| What to work on |
Print each line below verbatim, skipping every picture.

╭──

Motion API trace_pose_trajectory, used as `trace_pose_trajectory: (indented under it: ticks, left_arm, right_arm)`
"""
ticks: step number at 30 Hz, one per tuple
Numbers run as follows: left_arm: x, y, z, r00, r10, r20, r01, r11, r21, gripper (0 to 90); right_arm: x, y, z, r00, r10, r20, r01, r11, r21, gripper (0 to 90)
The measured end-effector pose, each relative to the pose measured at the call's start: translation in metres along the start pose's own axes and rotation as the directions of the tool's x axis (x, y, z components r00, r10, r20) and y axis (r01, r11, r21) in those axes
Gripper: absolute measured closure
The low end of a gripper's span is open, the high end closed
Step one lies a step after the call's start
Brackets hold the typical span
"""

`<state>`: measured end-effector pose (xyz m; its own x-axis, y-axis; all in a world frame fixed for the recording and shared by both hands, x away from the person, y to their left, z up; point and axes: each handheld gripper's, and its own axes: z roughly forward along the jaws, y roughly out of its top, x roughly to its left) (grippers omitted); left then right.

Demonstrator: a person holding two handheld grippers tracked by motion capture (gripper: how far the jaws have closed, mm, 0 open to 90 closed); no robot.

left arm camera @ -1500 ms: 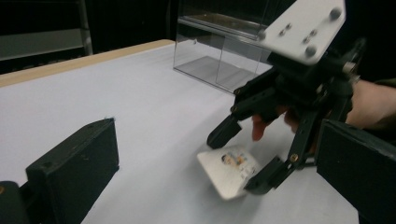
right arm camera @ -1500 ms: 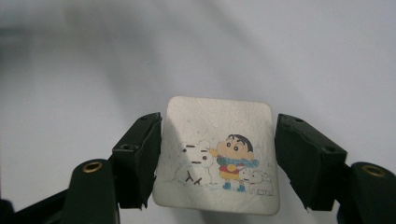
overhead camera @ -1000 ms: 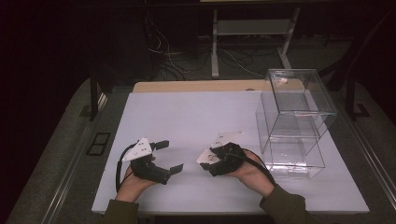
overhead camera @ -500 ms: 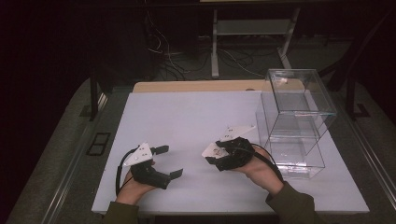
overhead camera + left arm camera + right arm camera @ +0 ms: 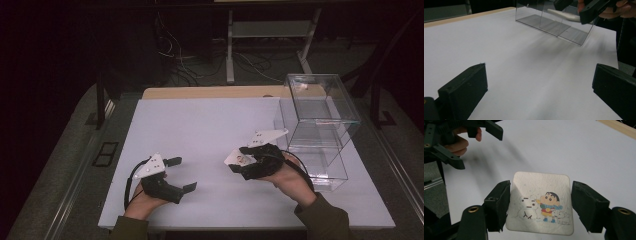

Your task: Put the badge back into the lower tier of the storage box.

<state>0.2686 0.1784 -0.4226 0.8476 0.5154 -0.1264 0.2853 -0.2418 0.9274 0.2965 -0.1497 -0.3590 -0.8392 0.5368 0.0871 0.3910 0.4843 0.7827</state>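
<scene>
- A dim room with cables on the floor surrounds a white rectangular table (image 5: 200,130); two clear acrylic boxes (image 5: 315,125), one stacked on the other, stand at its right edge.
- The right gripper (image 5: 247,161) is raised above the table, between the centre and the boxes. Its jaws pinch a small white square card with rounded corners and a cartoon print of a child and a snowman (image 5: 540,203), one jaw on each side edge.
- The left gripper (image 5: 175,175) hangs near the front-left corner, jaws spread wide with nothing between them.
- Judged step: carrying the card toward the clear boxes. To do this well, the grip should stay even on both card edges and the card should stay level. The approach should clear the box walls, aiming at the open side.
- The left gripper should stay clear of the transfer path.
- Compared with a second ago, the right gripper has moved up and toward the boxes with the card. The left gripper is almost where it was.
</scene>
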Motion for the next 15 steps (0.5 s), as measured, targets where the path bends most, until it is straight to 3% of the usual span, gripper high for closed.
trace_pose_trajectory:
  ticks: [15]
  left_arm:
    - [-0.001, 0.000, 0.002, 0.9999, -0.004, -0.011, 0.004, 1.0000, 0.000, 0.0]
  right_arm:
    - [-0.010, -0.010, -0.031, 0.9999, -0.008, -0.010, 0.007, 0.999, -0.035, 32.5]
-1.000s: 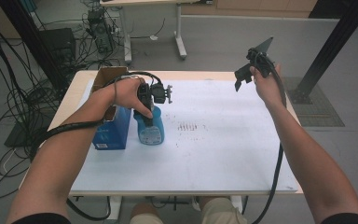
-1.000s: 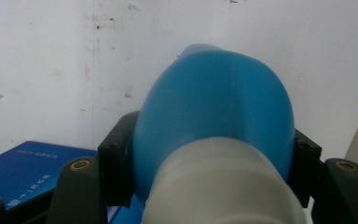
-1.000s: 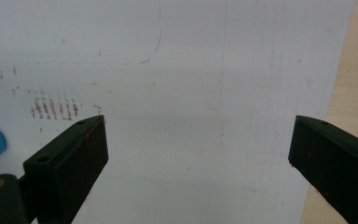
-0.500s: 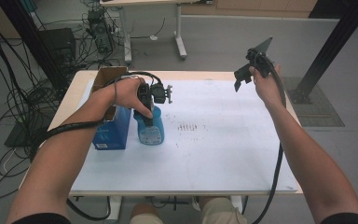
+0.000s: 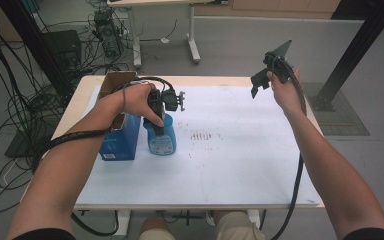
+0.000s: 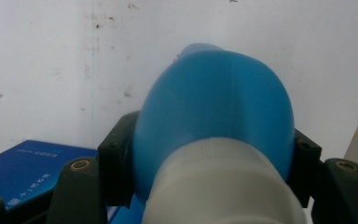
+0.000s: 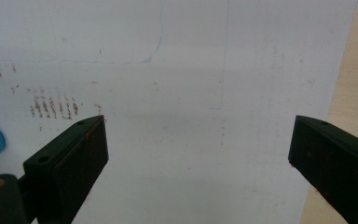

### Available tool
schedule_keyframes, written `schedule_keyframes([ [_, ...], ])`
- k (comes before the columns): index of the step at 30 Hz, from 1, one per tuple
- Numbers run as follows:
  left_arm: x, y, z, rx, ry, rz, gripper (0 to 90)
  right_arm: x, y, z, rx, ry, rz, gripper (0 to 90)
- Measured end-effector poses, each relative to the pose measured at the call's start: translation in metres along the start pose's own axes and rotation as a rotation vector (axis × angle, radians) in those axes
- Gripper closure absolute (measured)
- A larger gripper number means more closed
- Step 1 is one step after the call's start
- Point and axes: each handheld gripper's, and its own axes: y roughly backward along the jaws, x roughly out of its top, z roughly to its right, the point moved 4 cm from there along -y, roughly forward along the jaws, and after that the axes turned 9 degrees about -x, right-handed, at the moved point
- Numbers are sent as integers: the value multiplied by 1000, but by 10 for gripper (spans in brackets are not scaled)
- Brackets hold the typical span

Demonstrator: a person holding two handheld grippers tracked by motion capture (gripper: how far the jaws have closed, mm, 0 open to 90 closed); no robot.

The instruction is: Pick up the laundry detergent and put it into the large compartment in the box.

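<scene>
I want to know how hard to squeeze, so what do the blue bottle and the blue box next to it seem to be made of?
Blue bottle: likely smooth, slightly glossy plastic, with soft highlights and a ribbed white cap. Blue box: probably printed cardboard, with flat faces, sharp edges and white print.

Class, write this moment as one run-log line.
left gripper: shut on blue bottle | bottle: upright beside blue box | right gripper: open, empty, raised over white sheet

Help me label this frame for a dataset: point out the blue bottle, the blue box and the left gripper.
blue bottle (image 5: 161,141), high view, on its label.
blue box (image 5: 117,145), high view, on its front face.
left gripper (image 6: 209,165), left gripper view, midway between its fingers, shut on the bottle's neck.
</scene>
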Motion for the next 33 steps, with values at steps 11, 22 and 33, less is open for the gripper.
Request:
schedule_keyframes([
  [11,1,0,0,-1,2,-5,364,1,-1,0,1,2,-4,45],
  [22,1,0,0,-1,4,-5,364,1,-1,-1,0,4,-7,45],
  [33,2,0,0,-1,6,-5,364,2,-2,-2,-3,9,-14,45],
])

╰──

| Reply to the exercise |
Motion API trace_pose_trajectory, used as `trace_pose_trajectory: (indented under it: ticks, left_arm, right_arm)`
"""
ticks: step number at 30 Hz, one per tuple
Numbers run as follows: left_arm: x, y, z, r00, r10, r20, r01, r11, r21, gripper (0 to 90); right_arm: x, y, z, r00, r10, r20, r01, r11, r21, gripper (0 to 90)
The measured end-effector pose, each relative to the pose measured at the call's start: translation in metres along the start pose's own axes and rotation as the directions of the tool's x axis (x, y, z components r00, r10, r20) and y axis (r01, r11, r21) in those axes
Gripper: absolute measured closure
The low end of a gripper's span is open, the high end closed
Step one lies a step after the call's start
Brackets hold the typical span
"""

`<state>`: measured end-effector pose (xyz m; its own x-axis, y-axis; all in a world frame fixed for the recording and shared by both hands, x away from the person, y to their left, z up; point and axes: each handheld gripper's, and its own axes: z roughly forward along the jaws, y roughly out of its top, x roughly to its left) (grippers omitted); left then right.

Demonstrator: a person holding two handheld grippers tracked by motion capture (gripper: how far the jaws have closed, mm, 0 open to 90 closed); no robot.

left arm camera @ -1500 ms: 
right arm camera @ -1500 ms: 
overhead camera @ -1000 ms: 
overhead camera @ -500 ms: 
overhead camera + left arm camera + right arm camera @ +0 ms: 

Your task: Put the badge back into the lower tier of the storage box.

<state>0.2686 0.1784 -0.4226 0.8476 0.5154 -0.1264 0.2853 -0.2418 0.9274 0.2965 -0.1497 -0.3590 -0.8392 0.5368 0.0871 0.3910 0.4843 0.7827</state>
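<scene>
- A dim room with cables on the floor surrounds a white rectangular table (image 5: 200,130); two clear acrylic boxes (image 5: 315,125), one stacked on the other, stand at its right edge.
- The right gripper (image 5: 247,161) is raised above the table, between the centre and the boxes. Its jaws pinch a small white square card with rounded corners and a cartoon print of a child and a snowman (image 5: 540,203), one jaw on each side edge.
- The left gripper (image 5: 175,175) hangs near the front-left corner, jaws spread wide with nothing between them.
- Judged step: carrying the card toward the clear boxes. To do this well, the grip should stay even on both card edges and the card should stay level. The approach should clear the box walls, aiming at the open side.
- The left gripper should stay clear of the transfer path.
- Compared with a second ago, the right gripper has moved up and toward the boxes with the card. The left gripper is almost where it was.
</scene>
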Motion for the next 15 steps (0.5 s), as measured, targets where the path bends most, until it is straight to 3% of the usual span, gripper high for closed.
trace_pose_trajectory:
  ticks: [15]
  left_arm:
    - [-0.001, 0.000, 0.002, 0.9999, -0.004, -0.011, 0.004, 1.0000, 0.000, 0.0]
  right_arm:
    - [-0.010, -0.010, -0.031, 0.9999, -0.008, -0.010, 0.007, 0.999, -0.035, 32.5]
-1.000s: 
-1.000s: 
-1.000s: 
-0.500s: 
+0.000s: 
+0.000s: 
+0.000s: 

### Available tool
schedule_keyframes, written `schedule_keyframes([ [_, ...], ])`
- k (comes before the columns): index of the step at 30 Hz, from 1, one per tuple
- Numbers run as follows:
  left_arm: x, y, z, rx, ry, rz, gripper (0 to 90)
  right_arm: x, y, z, rx, ry, rz, gripper (0 to 90)
- Measured end-effector poses, each relative to the pose measured at the call's start: translation in metres along the start pose's own axes and rotation as a rotation vector (axis × angle, radians) in those axes
- Gripper closure absolute (measured)
- A larger gripper number means more closed
- Step 1 is one step after the call's start
- Point and axes: each handheld gripper's, and its own axes: y roughly backward along the jaws, x roughly out of its top, z roughly to its right, the point moved 4 cm from there along -y, roughly forward along the jaws, and after that the axes turned 9 degrees about -x, right-handed, at the moved point
- Numbers are sent as integers: the value multiplied by 1000, but by 10 for gripper (spans in brackets are not scaled)
- Brackets hold the typical span

Demonstrator: a person holding two handheld grippers tracked by motion capture (gripper: how far the jaws have closed, mm, 0 open to 90 closed); no robot.

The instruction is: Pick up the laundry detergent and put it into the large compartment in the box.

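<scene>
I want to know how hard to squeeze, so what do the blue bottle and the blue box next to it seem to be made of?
Blue bottle: likely smooth, slightly glossy plastic, with soft highlights and a ribbed white cap. Blue box: probably printed cardboard, with flat faces, sharp edges and white print.

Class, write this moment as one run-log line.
left gripper: shut on blue bottle | bottle: upright beside blue box | right gripper: open, empty, raised over white sheet

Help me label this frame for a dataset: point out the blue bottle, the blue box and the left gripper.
blue bottle (image 5: 161,141), high view, on its label.
blue box (image 5: 117,145), high view, on its front face.
left gripper (image 6: 209,165), left gripper view, midway between its fingers, shut on the bottle's neck.
</scene>
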Motion for the next 33 steps, with values at steps 11, 22 and 33, less is open for the gripper.
Request:
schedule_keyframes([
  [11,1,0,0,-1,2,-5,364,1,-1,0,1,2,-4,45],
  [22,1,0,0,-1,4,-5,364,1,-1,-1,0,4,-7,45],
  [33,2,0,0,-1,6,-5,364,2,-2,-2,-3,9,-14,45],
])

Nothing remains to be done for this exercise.